The second infringement. The FCA found that Roche and Novartis, aided by Genentech, had intervened in an abusive way before the French public authorities. The practice allegedly aimed at delaying the public authorities’ initiatives to promote the use of Avastin for AMD treatment.

The FCA relied on (i) Roche’s initial temporary refusal to supply samples of Avastin to the Agence française de sécurité sanitaire et des produits de santé (“AFSSAPS”)[4] for the purpose of a stability assessment and (ii) Roche’s communications to the AFSSAPS, at the latter’s request. It found that Roche had unduly emphasized the side effects of Avastin’s use in ophthalmology. As for Novartis, the FCA found that it had spread a worrying discourse among public authorities based on incomplete studies presented out of context. According to the FCA, these practices had a negative impact on the evolution of health care spending, and also contributed to preventing Avastin from being used in comparative tests that could have enabled the Comité économique des produits de santé (“CEPS”) to substantially lower the price of Lucentis.[5]

Although Genentech did not directly intervene in Novartis’ and Roche’s interactions with French authorities, the FCA considered that it had helped the two other companies coordinate their message so that it remained consistent and based on the same scientific data. The FCA notably supported its conclusion by citing a number of e-mails exchanged between Genentech and the two other laboratories.

Novartis was fined €131.2 million for the second objection, while Roche and Genentech were jointly ordered to pay a €59.7 million fine.


The FCA decision is one of the rare cases, to date, where the FCA found a collective dominant position. It raises a number of critical questions about the definition of a collective dominant position in the context of a contractual licensing relationship, with one of the players involved holding, on its own, a quasi-monopolistic market position (Novartis). The nature of the abuse in such circumstances may also be discussed. The decision, moreover, sets a particularly low standard of proof to establish the abuse, as it almost entirely relies on one of the parties’ behaviour (Novartis) to demonstrate a collective scheme of practices.
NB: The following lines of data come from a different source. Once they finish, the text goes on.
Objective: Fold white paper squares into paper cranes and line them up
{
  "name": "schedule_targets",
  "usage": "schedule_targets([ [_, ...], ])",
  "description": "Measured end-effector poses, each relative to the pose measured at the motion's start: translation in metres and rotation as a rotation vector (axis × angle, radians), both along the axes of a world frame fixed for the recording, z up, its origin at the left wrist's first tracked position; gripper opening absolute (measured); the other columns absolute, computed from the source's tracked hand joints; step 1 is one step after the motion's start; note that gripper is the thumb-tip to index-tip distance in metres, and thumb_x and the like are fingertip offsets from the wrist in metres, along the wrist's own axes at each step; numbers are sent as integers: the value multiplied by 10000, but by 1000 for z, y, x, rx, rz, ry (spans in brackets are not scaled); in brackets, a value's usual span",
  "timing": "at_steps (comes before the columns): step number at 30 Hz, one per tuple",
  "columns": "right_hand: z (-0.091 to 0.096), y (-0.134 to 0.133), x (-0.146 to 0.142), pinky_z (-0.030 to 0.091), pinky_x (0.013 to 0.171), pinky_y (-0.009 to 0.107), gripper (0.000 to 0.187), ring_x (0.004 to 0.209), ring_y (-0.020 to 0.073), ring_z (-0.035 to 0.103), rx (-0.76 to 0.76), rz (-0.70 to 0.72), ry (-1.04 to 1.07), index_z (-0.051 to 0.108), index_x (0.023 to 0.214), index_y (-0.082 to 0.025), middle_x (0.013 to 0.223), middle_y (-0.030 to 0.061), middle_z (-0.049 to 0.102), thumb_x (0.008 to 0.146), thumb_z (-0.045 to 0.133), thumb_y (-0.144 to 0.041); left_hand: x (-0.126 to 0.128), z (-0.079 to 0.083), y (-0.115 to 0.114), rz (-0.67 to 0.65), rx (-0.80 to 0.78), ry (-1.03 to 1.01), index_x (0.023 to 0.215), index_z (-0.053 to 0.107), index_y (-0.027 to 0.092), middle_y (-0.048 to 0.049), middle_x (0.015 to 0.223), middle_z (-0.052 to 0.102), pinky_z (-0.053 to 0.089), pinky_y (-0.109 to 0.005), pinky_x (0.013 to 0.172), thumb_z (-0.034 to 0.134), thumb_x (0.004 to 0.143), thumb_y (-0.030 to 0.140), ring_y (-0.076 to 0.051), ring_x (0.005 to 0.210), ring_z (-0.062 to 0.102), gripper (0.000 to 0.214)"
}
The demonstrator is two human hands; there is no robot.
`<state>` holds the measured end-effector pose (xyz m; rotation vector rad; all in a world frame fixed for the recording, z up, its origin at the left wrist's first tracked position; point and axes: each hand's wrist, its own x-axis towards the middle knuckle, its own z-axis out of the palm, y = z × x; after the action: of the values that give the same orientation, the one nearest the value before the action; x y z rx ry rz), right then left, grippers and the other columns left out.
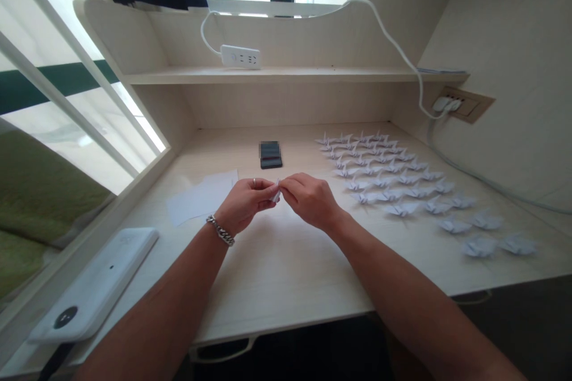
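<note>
A small piece of folded white paper point(276, 195) is pinched between my two hands above the middle of the desk. My left hand point(248, 199), with a ring and a chain bracelet, grips it from the left, thumb and fingers closed. From the right, the closed fingers of my right hand point(310, 196) hold its upper edge. Most of the paper is hidden by fingers, so its exact shape cannot be made out. Flat white paper sheets point(199, 196) lie left of my left hand. Rows of folded white paper cranes point(388, 169) stand to the right.
Behind my hands lies a dark phone-like object point(270, 155). A white lamp-like device point(96, 286) sits along the left edge. On the shelf point(295, 75) rests a power strip point(240, 57); its cord runs to a wall socket point(465, 104) at right.
</note>
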<state>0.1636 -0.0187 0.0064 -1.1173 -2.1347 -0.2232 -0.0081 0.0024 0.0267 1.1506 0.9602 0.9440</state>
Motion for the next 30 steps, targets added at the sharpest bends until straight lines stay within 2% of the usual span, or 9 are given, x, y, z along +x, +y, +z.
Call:
schedule_targets([
  [13,1,1,5,486,850,296,286,939,187,660,16,53,168,740,918,-232,1013,63,740,971,459,-237,4,-3,-2,-22,57,-98,743,739,111,-49,716,678,473,-241,672,878,606,341,-114,688,588,301],
  [18,2,0,1,508,856,298,241,936,182,666,-8,75,314,750,934,-235,1006,58,739,944,509,-229,8,-4,-3,58,91,-123,772,732,113,-36,733,683,484,-231,676,879,607,351,-106,695,601,324],
  [25,2,0,-13,562,664,261,143,762,159,682,-134,117,710,741,940,-204,883,44,744,864,622,-221,14,-9,-4,152,203,-167,811,724,132,-26,754,701,522,-236,694,849,662,349,-110,710,635,291],
  [30,5,-3,-16,562,634,260,92,689,153,686,-215,83,815,730,856,-191,818,37,742,838,661,-249,13,-12,-4,176,276,-180,828,722,143,-15,755,698,546,-251,707,844,677,316,-113,709,644,260],
])
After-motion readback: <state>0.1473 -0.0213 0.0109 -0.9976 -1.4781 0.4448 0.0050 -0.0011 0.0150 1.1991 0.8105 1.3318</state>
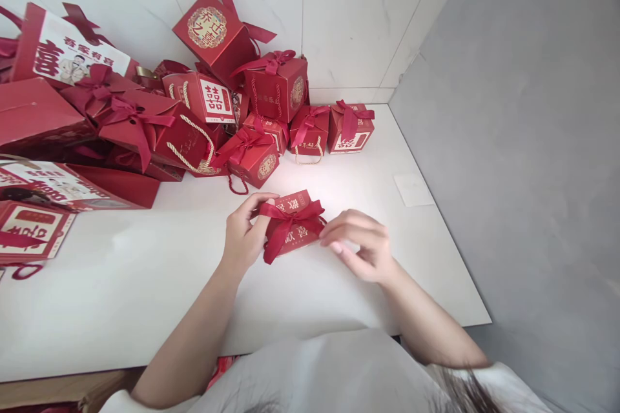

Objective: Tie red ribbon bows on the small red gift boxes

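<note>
A small red gift box (301, 239) with gold lettering lies on the table in front of me. A dark red ribbon (293, 216) is tied in a bow across its top. My left hand (247, 229) grips the box at its left side, with the thumb by the ribbon and the fingers behind the box. At the box's right edge, my right hand (358, 242) has its fingers bent and their tips drawn together near the ribbon's end and a red cord. What those fingertips pinch, if anything, I cannot make out.
Red gift boxes (274, 93) with bows and rope handles are piled along the tiled wall (349, 19). Larger ones (39, 116) stand at the left. On the white table (378, 174), a small white paper square (414, 190) lies near the right edge. Grey floor shows beyond.
</note>
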A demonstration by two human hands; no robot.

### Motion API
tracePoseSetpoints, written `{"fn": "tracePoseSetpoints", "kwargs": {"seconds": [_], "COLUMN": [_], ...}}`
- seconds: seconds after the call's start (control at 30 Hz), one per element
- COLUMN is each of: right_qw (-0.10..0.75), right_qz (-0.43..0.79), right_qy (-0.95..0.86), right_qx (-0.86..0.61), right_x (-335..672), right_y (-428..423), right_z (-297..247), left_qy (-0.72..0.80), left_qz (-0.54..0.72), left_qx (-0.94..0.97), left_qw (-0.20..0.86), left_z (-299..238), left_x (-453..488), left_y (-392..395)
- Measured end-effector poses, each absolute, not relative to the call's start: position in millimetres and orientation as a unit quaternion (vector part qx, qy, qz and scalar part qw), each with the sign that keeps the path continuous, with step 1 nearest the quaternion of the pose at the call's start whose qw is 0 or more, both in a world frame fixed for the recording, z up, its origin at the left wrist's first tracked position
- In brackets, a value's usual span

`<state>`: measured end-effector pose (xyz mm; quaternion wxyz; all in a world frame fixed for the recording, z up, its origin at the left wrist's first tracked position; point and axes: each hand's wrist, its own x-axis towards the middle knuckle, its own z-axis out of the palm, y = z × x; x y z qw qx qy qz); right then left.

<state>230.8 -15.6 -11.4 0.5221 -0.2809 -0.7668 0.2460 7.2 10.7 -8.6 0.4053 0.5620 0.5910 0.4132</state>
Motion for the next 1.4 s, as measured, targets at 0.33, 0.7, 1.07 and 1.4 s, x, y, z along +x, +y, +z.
{"fn": "tracePoseSetpoints", "kwargs": {"seconds": [0.33, 0.7, 1.07, 1.4], "right_qw": [0.467, 0.453, 0.459, 0.434], "right_qz": [0.506, 0.366, 0.510, 0.502], "right_qy": [-0.614, -0.685, -0.542, -0.559], "right_qx": [-0.385, -0.438, -0.485, -0.497], "right_x": [226.0, 220.1, 216.3, 203.7], "right_y": [-3.7, -9.0, -7.0, -13.1], "right_z": [-30.1, -28.1, -36.1, -42.0], "left_qy": [0.446, 0.513, 0.455, 0.452], "left_qz": [0.438, 0.337, 0.294, 0.299], "left_qx": [0.545, 0.574, 0.574, 0.590], "left_qw": [0.558, 0.542, 0.614, 0.599], "left_z": [-18.4, -7.1, -8.8, -7.4], "left_x": [2.8, 9.9, 13.1, 13.8], "left_y": [10.3, 3.0, 2.2, 1.1]}}
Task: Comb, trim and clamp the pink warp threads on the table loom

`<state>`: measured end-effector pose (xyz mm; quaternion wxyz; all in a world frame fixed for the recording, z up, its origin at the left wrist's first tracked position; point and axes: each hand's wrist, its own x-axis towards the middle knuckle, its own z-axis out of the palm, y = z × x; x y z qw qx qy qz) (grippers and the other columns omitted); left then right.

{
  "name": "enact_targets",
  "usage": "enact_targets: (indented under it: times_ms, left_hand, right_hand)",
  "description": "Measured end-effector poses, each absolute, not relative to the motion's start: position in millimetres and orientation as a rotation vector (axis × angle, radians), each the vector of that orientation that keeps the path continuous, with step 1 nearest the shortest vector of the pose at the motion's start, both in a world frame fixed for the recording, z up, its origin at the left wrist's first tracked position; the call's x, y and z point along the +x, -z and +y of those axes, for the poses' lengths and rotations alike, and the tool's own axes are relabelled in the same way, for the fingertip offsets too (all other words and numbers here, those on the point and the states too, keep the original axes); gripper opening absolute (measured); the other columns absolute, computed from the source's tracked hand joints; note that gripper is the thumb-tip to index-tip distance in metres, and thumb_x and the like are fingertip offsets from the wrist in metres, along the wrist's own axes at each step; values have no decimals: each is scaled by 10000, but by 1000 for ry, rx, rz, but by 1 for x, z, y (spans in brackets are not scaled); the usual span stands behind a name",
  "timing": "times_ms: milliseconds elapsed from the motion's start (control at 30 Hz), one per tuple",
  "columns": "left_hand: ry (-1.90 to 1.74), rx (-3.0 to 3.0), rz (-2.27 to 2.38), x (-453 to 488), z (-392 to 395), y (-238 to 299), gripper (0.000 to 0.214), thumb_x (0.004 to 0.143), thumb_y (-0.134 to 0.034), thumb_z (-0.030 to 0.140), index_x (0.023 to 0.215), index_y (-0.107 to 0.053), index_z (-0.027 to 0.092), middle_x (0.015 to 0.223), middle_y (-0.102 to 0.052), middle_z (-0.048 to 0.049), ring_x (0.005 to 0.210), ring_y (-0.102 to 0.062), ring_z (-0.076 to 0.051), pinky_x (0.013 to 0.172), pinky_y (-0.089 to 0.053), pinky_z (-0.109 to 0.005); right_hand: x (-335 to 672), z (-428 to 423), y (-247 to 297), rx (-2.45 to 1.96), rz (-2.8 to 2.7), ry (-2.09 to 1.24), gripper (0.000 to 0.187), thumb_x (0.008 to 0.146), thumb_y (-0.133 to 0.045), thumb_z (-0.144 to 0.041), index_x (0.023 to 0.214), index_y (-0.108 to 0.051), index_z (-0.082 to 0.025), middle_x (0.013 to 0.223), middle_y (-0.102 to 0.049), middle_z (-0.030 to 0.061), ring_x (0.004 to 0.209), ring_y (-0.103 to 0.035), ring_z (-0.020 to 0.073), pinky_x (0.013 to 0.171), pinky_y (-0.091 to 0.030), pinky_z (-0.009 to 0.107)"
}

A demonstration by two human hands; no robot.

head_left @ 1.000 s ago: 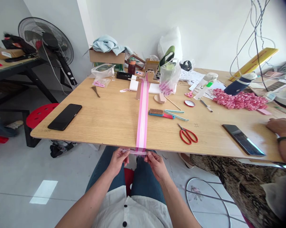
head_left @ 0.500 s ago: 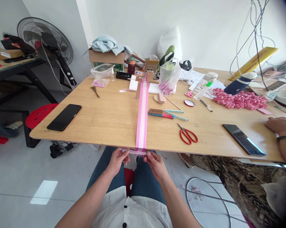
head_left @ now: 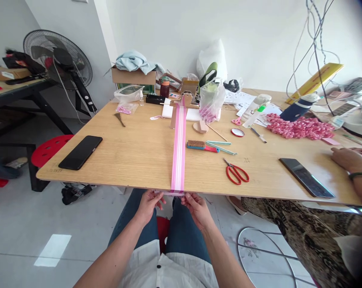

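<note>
Together, 2 hands [head_left: 147,206] pinch a slim bar [head_left: 167,193]

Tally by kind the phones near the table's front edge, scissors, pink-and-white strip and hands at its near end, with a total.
Phones: 2, left phone and right phone
Scissors: 2, red pair and pink pair
Pink-and-white strip: 1
Hands: 2, left hand and right hand
Total: 7

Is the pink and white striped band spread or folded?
Spread; the striped band runs straight over the brown wooden table, pink and white side by side.
</note>
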<state>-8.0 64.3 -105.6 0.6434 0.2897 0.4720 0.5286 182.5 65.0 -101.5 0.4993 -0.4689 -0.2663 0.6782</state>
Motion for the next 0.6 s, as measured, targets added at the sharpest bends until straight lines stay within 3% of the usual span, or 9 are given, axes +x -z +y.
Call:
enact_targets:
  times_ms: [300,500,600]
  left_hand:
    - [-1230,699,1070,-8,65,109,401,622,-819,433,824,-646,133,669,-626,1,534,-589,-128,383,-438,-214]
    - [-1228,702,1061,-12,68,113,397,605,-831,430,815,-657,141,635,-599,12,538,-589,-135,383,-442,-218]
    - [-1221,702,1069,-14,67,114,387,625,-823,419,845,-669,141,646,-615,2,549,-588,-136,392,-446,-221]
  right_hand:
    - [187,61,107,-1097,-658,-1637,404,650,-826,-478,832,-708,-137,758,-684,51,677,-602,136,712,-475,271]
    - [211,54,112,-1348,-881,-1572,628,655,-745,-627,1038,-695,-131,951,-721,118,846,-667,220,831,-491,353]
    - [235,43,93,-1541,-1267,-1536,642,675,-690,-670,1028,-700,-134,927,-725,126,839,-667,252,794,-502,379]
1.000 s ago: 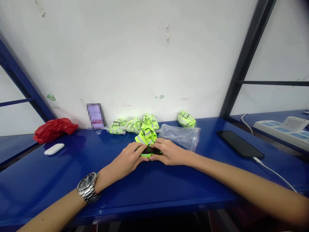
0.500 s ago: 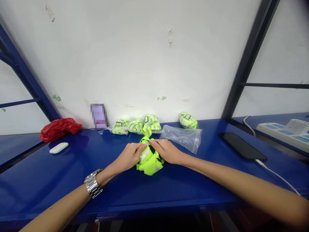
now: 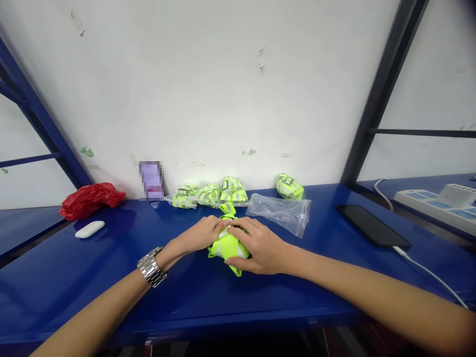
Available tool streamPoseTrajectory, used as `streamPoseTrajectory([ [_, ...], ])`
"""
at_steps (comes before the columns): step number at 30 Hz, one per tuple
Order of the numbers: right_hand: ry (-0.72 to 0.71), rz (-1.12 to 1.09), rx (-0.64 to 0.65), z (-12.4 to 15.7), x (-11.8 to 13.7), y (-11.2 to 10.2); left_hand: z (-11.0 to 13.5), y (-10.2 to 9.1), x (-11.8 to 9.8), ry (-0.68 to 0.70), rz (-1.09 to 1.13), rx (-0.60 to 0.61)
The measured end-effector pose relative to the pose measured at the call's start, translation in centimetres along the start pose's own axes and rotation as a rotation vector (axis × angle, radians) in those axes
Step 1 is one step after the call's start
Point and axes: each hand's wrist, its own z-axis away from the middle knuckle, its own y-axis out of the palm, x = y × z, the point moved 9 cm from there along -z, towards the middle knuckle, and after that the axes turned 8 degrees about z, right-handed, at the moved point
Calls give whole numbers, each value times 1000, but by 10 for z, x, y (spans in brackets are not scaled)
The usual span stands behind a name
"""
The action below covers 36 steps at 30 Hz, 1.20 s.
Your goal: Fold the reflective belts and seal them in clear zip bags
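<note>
A fluorescent yellow-green reflective vest [image 3: 226, 246] with silvery strips lies bunched up on the blue table in front of me. My left hand [image 3: 203, 232], below a metal wristwatch, grips its upper left side between thumb and fingers. Over the right side curves my right hand [image 3: 260, 246], its fingers on top and its thumb pressing the lower front. One strap loop [image 3: 227, 208] sticks out beyond my fingertips toward the wall. Part of the bundle is hidden under both hands.
Several similar vests in clear bags [image 3: 208, 193] line the wall, with another bundle [image 3: 289, 186] further right. A clear plastic bag [image 3: 280, 212] lies flat beyond my right hand. Around them are a red bag [image 3: 92, 199], white case [image 3: 89, 229], charging phone [image 3: 372, 225] and power strip [image 3: 441, 203].
My right hand has shifted from pinching the top of the vest to spreading around its right side and front. The vest is now gathered more compactly; my left hand still grips it.
</note>
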Motion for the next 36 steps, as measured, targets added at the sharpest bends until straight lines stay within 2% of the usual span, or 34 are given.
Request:
streamPoseTrajectory([
  [3,-9,1,31,-2,0,6,3,0,-6,23,46,11],
  [5,6,-57,17,-4,-5,5,5,-1,-10,48,-6,-10],
  [8,58,-132,36,-6,-14,7,11,-13,-14,83,-261,-181],
  [10,105,-162,73,-6,-22,10,20,-20,-23,201,-389,-314],
  [11,122,-178,85,-6,-25,11,26,-19,-29,293,-405,-338],
  [14,132,-218,88,-6,-31,12,46,-5,-44,550,-389,-258],
  [16,131,-233,89,-7,-33,13,57,4,-48,619,-443,-192],
  [19,153,-234,108,-7,-36,17,63,11,-48,623,-534,-151],
  [22,175,-184,105,-7,-36,18,61,13,-44,599,-558,-163],
  [27,154,-121,145,-2,-28,20,51,9,-38,540,-516,-182],
  [32,103,-136,140,3,-26,20,38,3,-33,466,-447,-129],
  [36,73,41,78,1,-29,18,35,0,-28,460,-457,-158],
])
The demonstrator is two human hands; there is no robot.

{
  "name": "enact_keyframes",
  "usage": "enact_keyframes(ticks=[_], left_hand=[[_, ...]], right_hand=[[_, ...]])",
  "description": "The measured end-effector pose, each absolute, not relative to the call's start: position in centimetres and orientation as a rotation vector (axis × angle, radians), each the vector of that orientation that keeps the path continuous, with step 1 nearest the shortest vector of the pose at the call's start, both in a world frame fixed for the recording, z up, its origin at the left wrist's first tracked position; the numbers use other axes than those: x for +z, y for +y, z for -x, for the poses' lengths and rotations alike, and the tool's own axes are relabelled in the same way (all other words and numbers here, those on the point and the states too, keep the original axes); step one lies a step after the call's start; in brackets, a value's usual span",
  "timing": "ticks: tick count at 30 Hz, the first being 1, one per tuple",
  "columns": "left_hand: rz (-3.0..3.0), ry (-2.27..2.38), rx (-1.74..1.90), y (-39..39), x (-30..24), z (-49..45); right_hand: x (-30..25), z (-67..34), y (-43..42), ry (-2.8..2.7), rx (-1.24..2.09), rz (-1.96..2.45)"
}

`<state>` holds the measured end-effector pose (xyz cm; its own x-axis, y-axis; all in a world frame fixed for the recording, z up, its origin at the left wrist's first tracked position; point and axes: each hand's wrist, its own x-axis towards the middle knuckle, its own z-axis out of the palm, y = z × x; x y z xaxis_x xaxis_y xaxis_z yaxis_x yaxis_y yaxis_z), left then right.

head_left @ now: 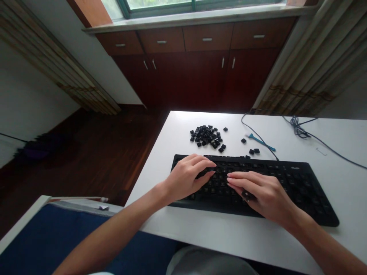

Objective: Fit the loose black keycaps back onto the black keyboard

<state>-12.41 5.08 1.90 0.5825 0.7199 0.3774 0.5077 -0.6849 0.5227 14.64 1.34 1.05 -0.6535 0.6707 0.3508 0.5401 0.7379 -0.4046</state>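
Observation:
A black keyboard [289,183] lies on a white table [218,233]. My left hand [187,177] rests over its left part with fingers curled down onto the keys, nothing visibly in it. My right hand [259,193] lies over the middle, fingers stretched leftward, with a small black keycap [247,196] tucked under the thumb against the palm. A heap of loose black keycaps [207,136] sits on the table behind the keyboard, with a few stray keycaps [254,151] to its right.
A blue keycap puller tool [261,142] lies behind the keyboard beside a dark cable [304,133] that trails off right. A wooden cabinet [200,65] stands under the window. Dark wood floor lies at left, a blue cushion [57,236] near me.

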Motion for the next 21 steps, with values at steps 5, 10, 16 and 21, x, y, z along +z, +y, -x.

Finally, the decision also raises serious questions regarding the FCA’s jurisdiction to interpret scientific studies and assess the legitimacy of laboratories’ concerns over the use of medicines. Novartis has publicly announced its intention to appeal the decision.

[1]              The so-called “anti-VEGF” principle, which aims at blocking the “VEGF” (“vascular endothelial growth factor A”) protein, which contributes to the development of blood vessels and may contribute to the vascularization of cancerous tumors.

[2]              Decree No. 2014-1703 of 30 December 2014.

[3]              See Decision 20-D-11 regarding practices implemented in the treatment of Age-related macular degeneration (AMD) sector, paras. 764-767.

[4]              AFSSAPS is the former name of ANSM.

[5]              The CEPS set the price of medicines reimbursed by the French social security system by looking at the price of other medicines used for the same treatment (also called “comparators”). To qualify as a comparator, a medicine must benefit from certain authorizations or recommendations of use, or be frequently prescribed “off-label”. Therefore, in this case, as Avastin was only granted a Temporary Recommendation for Use in 2014, the CEPS did not take its price into account when setting the price for Lucentis.